Szli przez las cicho niczym myszki. Albo mieli taką wprawę, albo też szczęście uśmiechnęło się do nich. W każdym razie wrogowie, skupieni na obserwowaniu drogi, nie zauważyli nikogo zanim było za późno.
Trzy gobliny i ich dużo większy 'kuzyn', hobgoblin. Decyzja była szybka - trzeba było wykorzystać zaskoczenie i pozbyć się najgroźniejszego wroga.

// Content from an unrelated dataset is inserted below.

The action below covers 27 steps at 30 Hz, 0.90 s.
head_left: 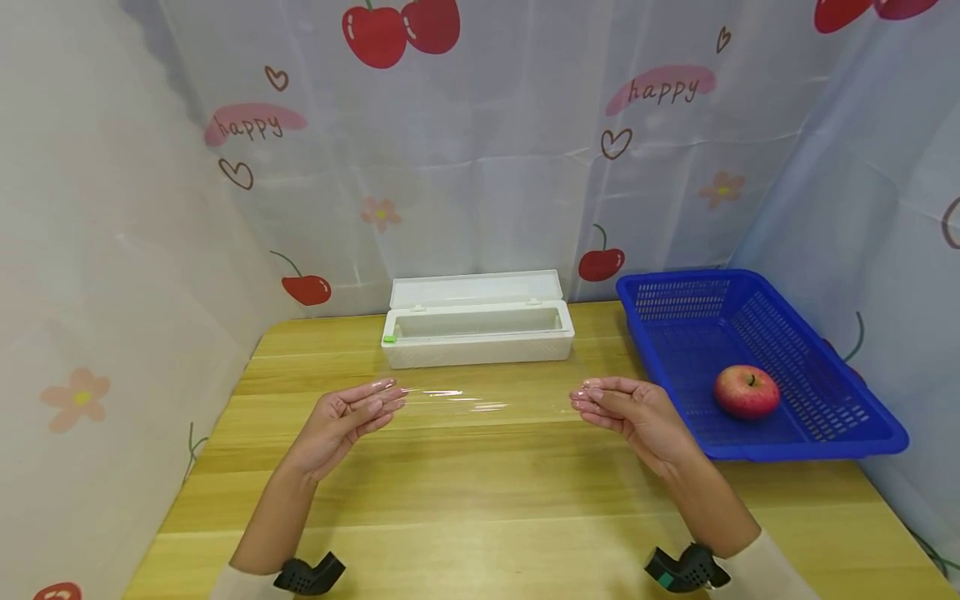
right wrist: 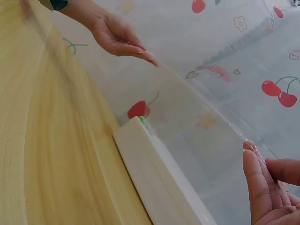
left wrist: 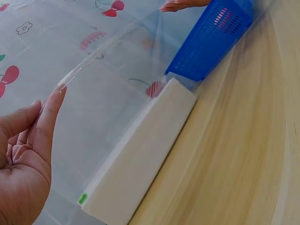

Tu nie było miejsca na rycerskość i ogłaszanie przez herolda wyzwania do walki. Tu trzeba było atakować szybko i zdecydowanie, nie zważając na to, że tamten nie jest gotowy do walki.
Hobgoblin z pewnością nie spodziewał się, że ktoś go zajdzie od strony lasu i zanim zaczął w ogóle reagować, już rapier Jonasa wbił się w jego ramię na dobrych kilka cali. Raniony potwór ryknął z bólu. Odepchnął atakującego go Jonasa tarczą i sam wyciągnął miecz.
Jonas nie zamierzał czekać, aż hobgoblin użyje swego dość paskudnie wyglądającego oręża i powtórnie zaatakował. Hobgoblinowi nie pomógł ani pospiesznie dobyty oręż, ani tarcza, którą odepchnął Jonasa. Rapier prześlizgnął się obok zasłony. Tego ciosu przeciwnik już nie wytrzymał i zwalił się na ziemię.
Niewielki zielony stwór, nie przejmując się różnicą wzrostu, postanowił zemścić się na Jonasie za wysłanie swego potężniejszego kompana w objęcia Nerulla (czy w kogo tam wierzyły gobliny) i zaatakował wojownika sękatą pałką. Tu zemścił się nieco brak tarczy, na którą można by przyjąć uderzenie. Jonas uchylił się w ostatniej chwili, a potem sam zaatakował, wykorzystując rozpęd nacierającego stwora. Goblin nie miał czasu na obronę czy uniki. Zalany krwią zwalił się na ziemię.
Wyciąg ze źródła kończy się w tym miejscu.